What the exercise asks. Would you reproduce the whole listing exactly, dropping any pictures it holds?

Material provided.
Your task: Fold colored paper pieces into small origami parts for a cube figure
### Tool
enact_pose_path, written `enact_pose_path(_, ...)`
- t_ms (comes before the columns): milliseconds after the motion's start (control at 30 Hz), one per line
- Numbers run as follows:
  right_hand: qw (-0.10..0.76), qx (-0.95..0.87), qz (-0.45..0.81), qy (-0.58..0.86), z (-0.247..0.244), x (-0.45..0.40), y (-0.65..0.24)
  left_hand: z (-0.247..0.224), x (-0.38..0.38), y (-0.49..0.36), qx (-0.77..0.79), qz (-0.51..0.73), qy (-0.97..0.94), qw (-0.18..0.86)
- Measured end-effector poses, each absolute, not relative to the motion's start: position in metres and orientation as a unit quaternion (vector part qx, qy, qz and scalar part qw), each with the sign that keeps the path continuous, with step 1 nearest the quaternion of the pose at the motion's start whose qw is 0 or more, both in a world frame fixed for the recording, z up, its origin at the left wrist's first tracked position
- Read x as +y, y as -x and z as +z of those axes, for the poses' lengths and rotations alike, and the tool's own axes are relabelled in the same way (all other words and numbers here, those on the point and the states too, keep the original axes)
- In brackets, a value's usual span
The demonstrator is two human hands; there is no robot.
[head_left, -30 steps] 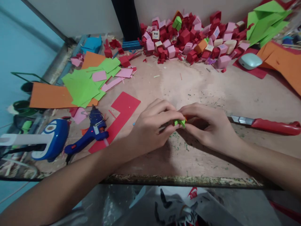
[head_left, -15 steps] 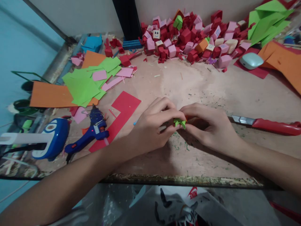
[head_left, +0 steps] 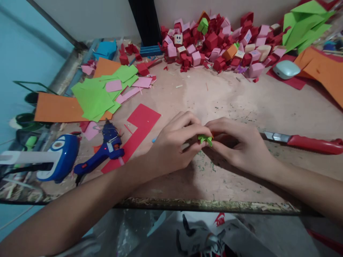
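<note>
Over the front middle of the wooden table point(head_left: 235, 178), my left hand point(head_left: 178, 141) and my right hand point(head_left: 238, 141) meet at the fingertips. Between them they pinch a small green foam piece point(head_left: 204, 140) with a leafy, cut edge. A bit of orange shows beside the green, mostly covered by my fingers. Both hands are closed on this small piece. To the right of my right hand lies a cutter knife point(head_left: 302, 141) with a red handle, its blade pointing left. A red foam sheet point(head_left: 142, 121) lies left of my left hand.
At the left are a blue hot glue gun point(head_left: 103, 153), a blue-and-white device point(head_left: 60, 157), and green foam sheets point(head_left: 93, 96) over orange ones. A heap of small red and pink cubes point(head_left: 211, 43) lines the back. A pale rounded case point(head_left: 286, 69) sits back right.
The green piece has turned very slightly between my fingertips. Both hands stay almost in the same place, and nothing else has visibly moved.
</note>
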State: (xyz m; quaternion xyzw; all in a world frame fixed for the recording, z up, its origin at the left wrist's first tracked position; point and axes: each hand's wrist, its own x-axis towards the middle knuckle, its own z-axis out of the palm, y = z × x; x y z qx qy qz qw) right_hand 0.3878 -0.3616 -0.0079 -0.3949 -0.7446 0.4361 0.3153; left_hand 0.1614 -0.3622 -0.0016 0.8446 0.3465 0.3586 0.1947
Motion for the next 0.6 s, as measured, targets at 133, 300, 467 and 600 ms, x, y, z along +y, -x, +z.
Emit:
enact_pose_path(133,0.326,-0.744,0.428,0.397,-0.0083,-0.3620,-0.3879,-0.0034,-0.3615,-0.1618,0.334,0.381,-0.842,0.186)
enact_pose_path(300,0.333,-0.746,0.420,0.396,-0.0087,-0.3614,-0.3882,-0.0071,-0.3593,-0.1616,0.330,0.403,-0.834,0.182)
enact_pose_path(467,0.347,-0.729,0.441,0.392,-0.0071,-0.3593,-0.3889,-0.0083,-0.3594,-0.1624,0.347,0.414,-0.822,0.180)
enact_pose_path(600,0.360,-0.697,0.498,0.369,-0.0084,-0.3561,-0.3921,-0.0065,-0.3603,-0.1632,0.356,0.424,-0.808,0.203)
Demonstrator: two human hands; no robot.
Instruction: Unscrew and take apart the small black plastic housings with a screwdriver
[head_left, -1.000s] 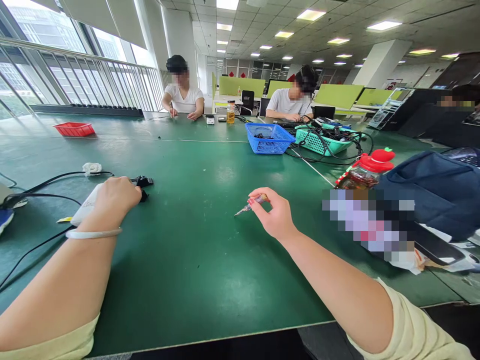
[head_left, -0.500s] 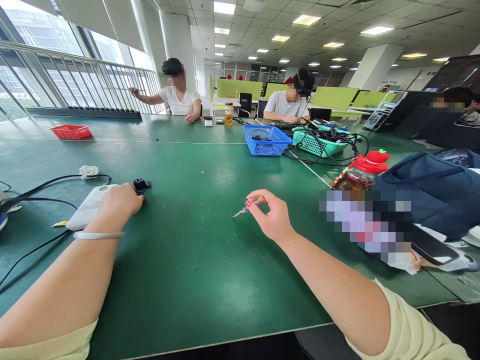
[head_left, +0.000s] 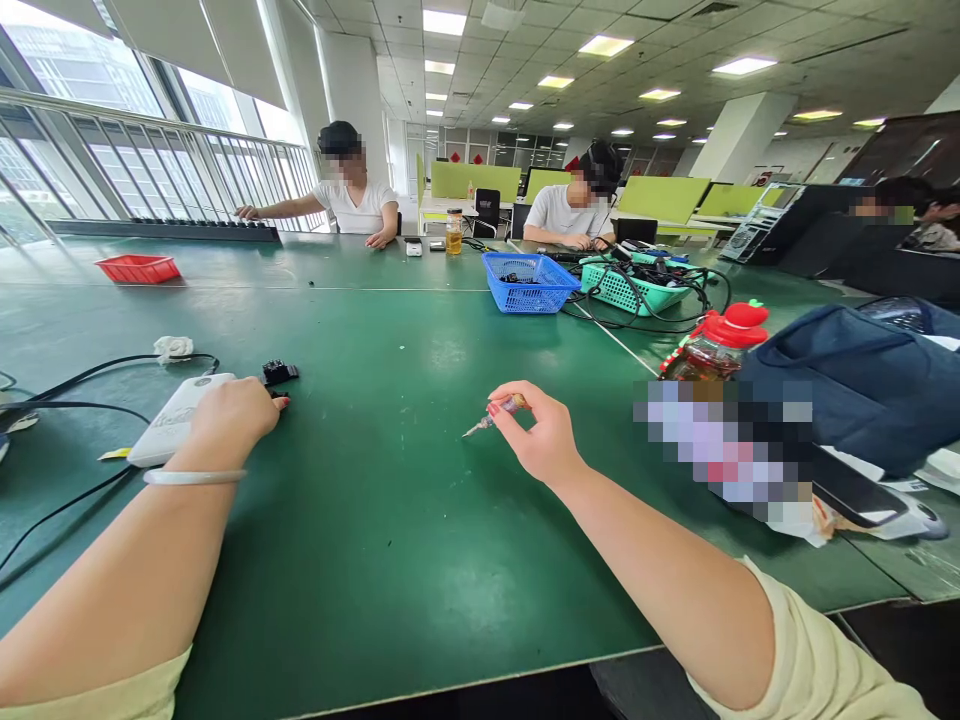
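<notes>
My right hand (head_left: 541, 432) pinches a small screwdriver (head_left: 495, 414) with a brownish handle. Its thin metal tip points left and down, close to the green table (head_left: 420, 560). On the left, my left hand (head_left: 238, 408) is closed, palm down, wearing a white bangle. A small dark bit shows at its fingertips; what it is stays hidden. Just beyond these fingers lies a small black ridged block (head_left: 279, 372). A white power bank (head_left: 166, 422) sits under or against the back of that hand, partly covered by it.
Black cables (head_left: 82, 378) and a crumpled white wad (head_left: 174, 347) lie at left. Further back are a red tray (head_left: 138, 268), a blue basket (head_left: 529, 284) and a cable-filled green basket (head_left: 634, 288). A red-lidded bottle (head_left: 712, 340), a navy bag (head_left: 862, 385) and a phone (head_left: 855, 485) are at right.
My left hand has drawn slightly back from the black block, showing more of it. A co-worker's raised hand has come down towards the long black strip. My right hand stays nearly still.
</notes>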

Task response.
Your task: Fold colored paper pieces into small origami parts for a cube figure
### Tool
enact_pose_path, written `enact_pose_path(_, ...)`
- t_ms (comes before the columns): milliseconds after the motion's start (control at 30 Hz), one per line
- Numbers run as follows:
  right_hand: qw (-0.10..0.76), qx (-0.95..0.87), qz (-0.45..0.81), qy (-0.58..0.86), z (-0.247..0.244), x (-0.45..0.40), y (-0.65..0.24)
  left_hand: z (-0.247..0.224), x (-0.38..0.38), y (-0.49..0.36), qx (-0.77..0.79), qz (-0.51..0.73), qy (-0.97..0.94), qw (-0.18..0.86)
- Measured end-effector poses, each absolute, not relative to the motion's start: position in metres and orientation as a unit quaternion (vector part qx, qy, qz and scalar part qw), each with the sign that keeps the path continuous, with step 1 nearest the quaternion of the pose at the motion's start whose qw is 0 or more, both in a world frame fixed for the recording, z up, its origin at the left wrist's first tracked position
- Read x as +y, y as -x and z as +z of those axes, for the poses' lengths and rotations alike, and the tool's own axes are relabelled in the same way (all other words and numbers here, those on the point and the states too, keep the original axes)
- In brackets, a value's usual span
The demonstrator is two human hands; there is no robot.
[head_left, -30 steps] 
[head_left, -15 steps] 
[head_left, +0 steps] 
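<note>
Over the front middle of the wooden table point(head_left: 235, 178), my left hand point(head_left: 178, 141) and my right hand point(head_left: 238, 141) meet at the fingertips. Between them they pinch a small green foam piece point(head_left: 204, 140) with a leafy, cut edge. A bit of orange shows beside the green, mostly covered by my fingers. Both hands are closed on this small piece. To the right of my right hand lies a cutter knife point(head_left: 302, 141) with a red handle, its blade pointing left. A red foam sheet point(head_left: 142, 121) lies left of my left hand.
At the left are a blue hot glue gun point(head_left: 103, 153), a blue-and-white device point(head_left: 60, 157), and green foam sheets point(head_left: 93, 96) over orange ones. A heap of small red and pink cubes point(head_left: 211, 43) lines the back. A pale rounded case point(head_left: 286, 69) sits back right.
The green piece has turned very slightly between my fingertips. Both hands stay almost in the same place, and nothing else has visibly moved.
</note>
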State: (xyz m; quaternion xyzw; all in a world frame fixed for the recording, z up, its origin at the left wrist's first tracked position; point and axes: each hand's wrist, its own x-axis towards the middle knuckle, its own z-axis out of the palm, y = z × x; x y z qx qy qz qw) right_hand 0.3878 -0.3616 -0.0079 -0.3949 -0.7446 0.4361 0.3153; left_hand 0.1614 -0.3622 -0.0016 0.8446 0.3465 0.3586 0.1947
Motion for the next 0.6 s, as measured, targets at 133, 300, 467 and 600 ms, x, y, z along +y, -x, +z.
Emit:
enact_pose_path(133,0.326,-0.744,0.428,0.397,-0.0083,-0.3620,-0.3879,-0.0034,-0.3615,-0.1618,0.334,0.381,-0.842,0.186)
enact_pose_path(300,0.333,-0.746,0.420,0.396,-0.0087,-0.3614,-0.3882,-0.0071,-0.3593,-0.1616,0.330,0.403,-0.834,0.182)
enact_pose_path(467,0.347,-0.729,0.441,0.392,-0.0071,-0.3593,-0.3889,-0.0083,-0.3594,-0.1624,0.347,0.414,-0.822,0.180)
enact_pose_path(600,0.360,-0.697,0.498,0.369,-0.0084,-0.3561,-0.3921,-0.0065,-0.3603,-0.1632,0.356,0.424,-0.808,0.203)
Demonstrator: two human hands; no robot.
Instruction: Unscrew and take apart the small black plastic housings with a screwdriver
[head_left, -1.000s] 
[head_left, -0.500s] 
[head_left, +0.000s] 
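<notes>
My right hand (head_left: 541, 432) pinches a small screwdriver (head_left: 495, 414) with a brownish handle. Its thin metal tip points left and down, close to the green table (head_left: 420, 560). On the left, my left hand (head_left: 238, 408) is closed, palm down, wearing a white bangle. A small dark bit shows at its fingertips; what it is stays hidden. Just beyond these fingers lies a small black ridged block (head_left: 279, 372). A white power bank (head_left: 166, 422) sits under or against the back of that hand, partly covered by it.
Black cables (head_left: 82, 378) and a crumpled white wad (head_left: 174, 347) lie at left. Further back are a red tray (head_left: 138, 268), a blue basket (head_left: 529, 284) and a cable-filled green basket (head_left: 634, 288). A red-lidded bottle (head_left: 712, 340), a navy bag (head_left: 862, 385) and a phone (head_left: 855, 485) are at right.
My left hand has drawn slightly back from the black block, showing more of it. A co-worker's raised hand has come down towards the long black strip. My right hand stays nearly still.
</notes>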

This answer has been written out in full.